WIAW 88 – November
It’s November. The harvest – and therefore the CSA season – is winding down. We get hard winter squash, and cabbage, and dense curly kale… for the first time, this week, not a single tomato. Only two more pickups left… We’ve entered the darkest quarter of the year, and it is starting to get cold.
I’m working on my food photography (which I’m sure you’ll agree needs work – though it is improving!) I was amused by a discussion of light – the stated idea that, if you are shooting a breakfast scene, you want that soft, gentle diffused light of early morning… Yeah, well, no, he doesn’t live around here… He’s used to a hard, merciless noon light, so morning does feel soft in contrast. But I, well to his north, am working around a very low light, when the sun doesn’t get all that high in the sky, and pours straight into my south facing windows. At the same time, in the Fall, we rejoice in clear beautiful days, without a cloud in the deep blue sky, when the sunlight makes it seem warmer than we know it really is…
So, for grins and giggles, I decided to shoot my breakfast in actual early morning light – without the diffuser (or even block) I usually use. Here you have it – morning in New York City. Cheesy scrambled eggs on corn tortillas… coffee… and hard, cold, brilliant light.
At the same time, Fall in New York City also means that the weather is jumping all over the place. We have had a frost, but it brushed 70 yesterday… and salad sounded good for lunch. Which is just as well, since we’re getting a surprising amount of lettuce… I know our farm used high tunnels to start the season early, they must have also covered rows of lettuce to save it from frost… but it is all coming in, now.

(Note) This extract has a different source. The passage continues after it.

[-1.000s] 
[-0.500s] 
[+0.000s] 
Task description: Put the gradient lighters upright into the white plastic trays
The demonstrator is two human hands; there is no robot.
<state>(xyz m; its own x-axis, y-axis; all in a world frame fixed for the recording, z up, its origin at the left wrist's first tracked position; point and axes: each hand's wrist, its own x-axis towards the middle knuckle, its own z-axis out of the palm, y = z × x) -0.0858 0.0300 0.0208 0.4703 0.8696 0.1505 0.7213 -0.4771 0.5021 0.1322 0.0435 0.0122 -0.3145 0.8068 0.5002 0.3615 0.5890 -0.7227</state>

So we had two kinds of lettuce, and several peppers (I cut a couple and keep the extra in a sealed container, so we get variety and they stay fresh) and radishes. I added some roast chicken breast, and kefir cheese, and some of the roast beets. I then drink the kefir whey – light and tart and not unlike lemonade… and had a few rice cakes. (I should make it clear – these are the Lundberg brown rice cakes. No flavoring, but enough rice to taste good, not the styrofoam some varieties resemble. There’s a reason I’ve eaten these for years… long before I went gluten free.)
For dinner, well, I was still dealing with greens. As well as lettuce, we had a couple of large heads of escarole. Now, you can chop it for salad, and we might have if we hadn’t had so much lettuce… but you can also cook it, and it is often used in Italian soup recipes. So I chopped it, and simmered it all in a little chicken broth, and froze most of it in zip bags. (Amazing how much less room most greens take up, once they’re cooked!) So then I just left enough for dinner with the chicken broth in the pot, and added some cooked pork shoulder, a little chopped fresh sage (I’d been freezing herbs, too,) and cooked rice. Served it with a little parmesan to sprinkle, and the peppermill is always on the table – I definitely added some freshly ground pepper to this.
Now I’m looking at cauliflower and Hokkaido squash, a mass of curly kale, and the first parsnips and last peppers. I need to reorganize my freezer and crisper drawer, as both are already full, and I need room for this bounty!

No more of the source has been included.